Released: August 6, 2012
Eight-in-Ten Following Olympics on TV or Digitally
High Marks for NBC's Coverage
Large majorities of Americans are following coverage of the Olympic Games in London. Nearly eight-in-ten (78%) say they have watched or followed Olympic coverage either on television, online or on social networks.
Television remains far-and-away the leading platform for Olympic coverage; 73% say they have watched coverage on television. Still, 17% say they have watched online or digitally and 12% report they have followed Olympic coverage on social networking sites like Facebook or Twitter. Most Olympic followers (68%) say they are watching events in the evening after they have already occurred. At the same time, almost a quarter (23%) say they are watching live during the day.

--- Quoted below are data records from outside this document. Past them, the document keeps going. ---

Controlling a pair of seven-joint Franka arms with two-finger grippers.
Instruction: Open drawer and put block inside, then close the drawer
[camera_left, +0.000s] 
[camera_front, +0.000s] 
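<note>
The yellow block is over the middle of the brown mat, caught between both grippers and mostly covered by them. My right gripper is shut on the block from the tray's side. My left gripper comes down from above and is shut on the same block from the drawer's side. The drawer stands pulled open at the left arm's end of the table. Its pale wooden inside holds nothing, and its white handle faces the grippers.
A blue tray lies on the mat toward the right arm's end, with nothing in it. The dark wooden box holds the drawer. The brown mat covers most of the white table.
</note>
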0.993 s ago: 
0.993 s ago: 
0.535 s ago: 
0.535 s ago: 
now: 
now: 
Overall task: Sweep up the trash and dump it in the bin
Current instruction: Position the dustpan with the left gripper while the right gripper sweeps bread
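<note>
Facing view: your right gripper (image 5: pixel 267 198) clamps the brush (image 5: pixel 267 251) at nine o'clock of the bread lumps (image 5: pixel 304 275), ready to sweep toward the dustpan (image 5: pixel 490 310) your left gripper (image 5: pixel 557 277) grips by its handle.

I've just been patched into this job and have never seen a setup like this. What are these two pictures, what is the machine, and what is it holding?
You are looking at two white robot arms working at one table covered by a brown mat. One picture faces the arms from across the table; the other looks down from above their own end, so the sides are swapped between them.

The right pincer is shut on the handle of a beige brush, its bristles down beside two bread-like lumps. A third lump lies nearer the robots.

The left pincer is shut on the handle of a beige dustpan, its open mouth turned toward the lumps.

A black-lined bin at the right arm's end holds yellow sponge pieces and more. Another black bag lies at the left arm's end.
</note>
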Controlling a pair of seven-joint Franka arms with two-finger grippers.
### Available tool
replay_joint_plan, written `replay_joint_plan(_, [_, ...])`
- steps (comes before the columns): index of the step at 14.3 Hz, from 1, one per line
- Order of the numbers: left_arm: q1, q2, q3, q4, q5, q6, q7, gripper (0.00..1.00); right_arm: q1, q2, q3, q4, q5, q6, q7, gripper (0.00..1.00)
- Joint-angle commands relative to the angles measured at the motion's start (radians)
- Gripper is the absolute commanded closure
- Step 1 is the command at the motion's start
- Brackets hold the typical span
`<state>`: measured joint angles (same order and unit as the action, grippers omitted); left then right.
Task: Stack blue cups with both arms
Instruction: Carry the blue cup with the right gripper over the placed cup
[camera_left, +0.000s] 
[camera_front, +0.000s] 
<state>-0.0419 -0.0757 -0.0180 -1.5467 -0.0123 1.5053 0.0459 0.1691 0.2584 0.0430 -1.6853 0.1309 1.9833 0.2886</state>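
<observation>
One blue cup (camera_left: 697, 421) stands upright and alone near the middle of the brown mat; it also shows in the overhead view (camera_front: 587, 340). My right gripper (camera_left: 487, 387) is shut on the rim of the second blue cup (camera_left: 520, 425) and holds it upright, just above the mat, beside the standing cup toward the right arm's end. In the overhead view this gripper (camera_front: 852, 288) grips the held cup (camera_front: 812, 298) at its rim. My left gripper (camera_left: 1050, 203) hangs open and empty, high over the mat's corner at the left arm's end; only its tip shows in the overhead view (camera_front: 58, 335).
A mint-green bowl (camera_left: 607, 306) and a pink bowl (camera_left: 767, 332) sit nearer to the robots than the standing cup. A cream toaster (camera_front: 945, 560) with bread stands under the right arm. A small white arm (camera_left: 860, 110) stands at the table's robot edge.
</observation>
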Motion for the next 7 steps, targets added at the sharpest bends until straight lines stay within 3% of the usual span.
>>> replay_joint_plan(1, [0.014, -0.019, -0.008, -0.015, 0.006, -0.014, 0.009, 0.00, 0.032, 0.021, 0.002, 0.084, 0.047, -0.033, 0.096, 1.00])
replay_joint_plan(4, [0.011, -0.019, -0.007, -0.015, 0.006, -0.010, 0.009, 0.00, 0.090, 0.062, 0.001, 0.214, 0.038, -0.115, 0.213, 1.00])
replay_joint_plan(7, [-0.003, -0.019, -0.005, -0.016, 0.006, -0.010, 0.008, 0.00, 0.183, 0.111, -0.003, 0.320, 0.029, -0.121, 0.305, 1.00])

The latest national survey by the Pew Research Center for the People & the Press and the Pew Internet & American Life Project, conducted August 2-5, 2012 among 1,005 adults, finds that NBC’s coverage of the Olympics receives high marks from the public. Overall, 76% of Olympic watchers describe the coverage as excellent (29%) or good (47%); 18% describe it as only fair (13%) or poor (5%).
Although there has been criticism of NBC’s coverage expressed online on social media sites like Twitter, the coverage is rated about equally well by those who are watching online and following on social networks (70% excellent/good) and those watching on television (77%). There is also little difference in the ratings given by those watching events live (85% excellent/good) and those watching in the evening after the events have occurred (75%).
Young people under the age of 30 are much more likely to have followed Olympic coverage on social networking sites than are older Americans. About three-in-ten (31%) of those ages 18-29 have followed coverage on social networking sites like Facebook or Twitter, compared with 11% of those 30-49, 6% of those 50-64, and just 2% of those 65 and older.
Following Olympic coverage online and on social networks appears to be a supplement rather than a replacement for television viewing. Among those following the Olympics online or on social networks, most (79%) say they are also watching Olympic coverage on television.
The poll finds that those following coverage online or on social networks are no more likely to say they are watching events live than those watching Olympic coverage on television.